Olsztynek: pogranicze w ogniu, czyli powrót do września 1939 roku

2014-09-08 13:54:46 (ost. akt: 2014-09-08 13:18:13)
Niemiecki posterunek policji, w roli policjanta Bartosz Zamojski z Grupy Rekonstrukcyjnej „Barbarossa” z Gdańska

Niemiecki posterunek policji, w roli policjanta Bartosz Zamojski z Grupy Rekonstrukcyjnej „Barbarossa” z Gdańska

Autor zdjęcia: Władysław Katarzyński

Huk wystrzałów, jęki „rannych”, gwar przedwojennego miasteczka — to wszystko działo się w skansenie w Olsztynku, gdzie odbyła się inscenizacja historyczna pod nazwą „Pogranicze 1939”.

Inscenizacja, w której wzięło udział ok. 70 rekonstruktorów, pokazywała fragment bitwy granicznej rozegranej w 1939 roku z udziałem Armii „Łódź”.
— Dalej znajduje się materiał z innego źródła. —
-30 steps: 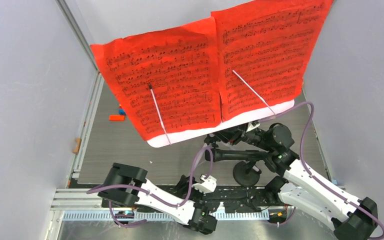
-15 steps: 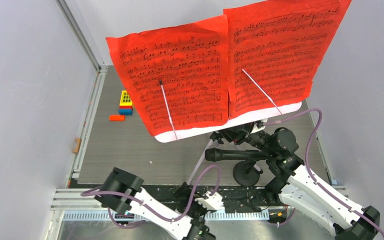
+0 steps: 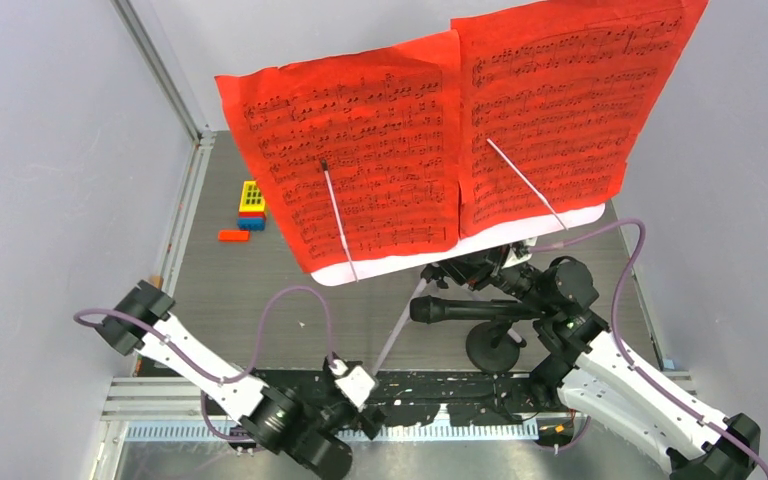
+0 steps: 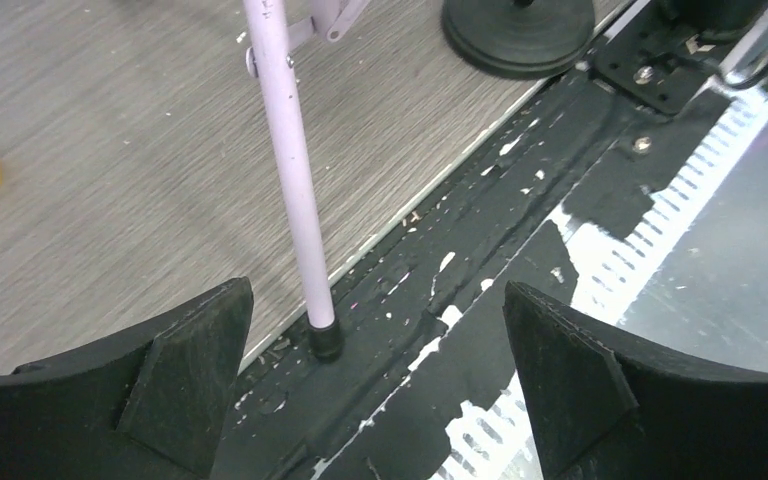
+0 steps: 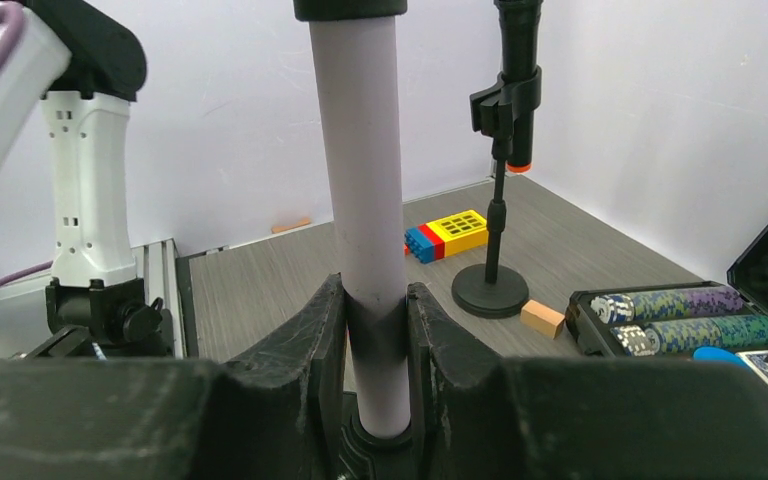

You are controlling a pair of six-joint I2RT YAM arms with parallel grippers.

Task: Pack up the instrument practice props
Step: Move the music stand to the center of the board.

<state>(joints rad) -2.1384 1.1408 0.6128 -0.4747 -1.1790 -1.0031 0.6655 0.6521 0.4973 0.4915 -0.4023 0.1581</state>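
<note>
step: rack take-down, judged to be at its start; nothing looks packed yet.
rack (image 3: pixel 572 213): stood upright on the table (image 3: pixel 250 290), right of centre, close to the arm bases; mostly hidden in the top view.
pages (image 3: pixel 360 150): two red sheets are spread across the rack front and pinned by thin wire arms.
right gripper (image 5: pixel 375 330): clamped narrow on the rack's pale pole (image 5: pixel 360 150), low down.
left gripper (image 4: pixel 375 390): spread wide, nothing held.
leg (image 4: pixel 290 170): seen between the left fingers, touched by neither; its foot is planted on the black strip (image 4: pixel 480 250) at the near table edge.
near mic (image 3: pixel 450 310): on its round base, just beside the right gripper.
far mic (image 5: pixel 516 80): upright on its pole, near the blocks (image 5: pixel 447 235) and the chip case (image 5: pixel 660 315).
next: probably the leg is to be pinched low by the left gripper and folded in while the pole is steadied; the fingers must be centred on the leg before closing.
risk: the rack looks top-heavy, so tipping is likely if the pole is released.
</note>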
Spokojne, polskie miasteczko


Oto nadgraniczne polskie miasteczko. Panuje tu jeszcze spokój. Po ulicach przechadzają się panie i panowie, ubrani zgodnie z przedwojenną modą, niańki z wózkami, żydowscy kupcy handlują na ulicach, proponując przysłowiowe „mydło i powidło”: ciuchy, krawaty, naftę, kiszone ogórki, swojski chleb i maść na szczury.
— Poranna gazeta, poranna gazeta, świeże wiadomości! — wydziera się dwunastoletni Kuba ze Stegny, podobnie jak dorośli rekonstruktorzy w tym miasteczku należący do Samodzielnej Grupy Odtworzeniowej „Pomorze”.
U wejścia do jednej z chałup stolik dla poborowych obsługuje plutonowy Jarosław Koszelak. Pokazuje karty mobilizacyjne i inne druki, ostrzega przed Niemcami.
— Jest 30 sierpnia 1939 — wyjaśnia. — Pełna gotowość bojowa w Armii „Łódź” generała Juliusza Rómmla.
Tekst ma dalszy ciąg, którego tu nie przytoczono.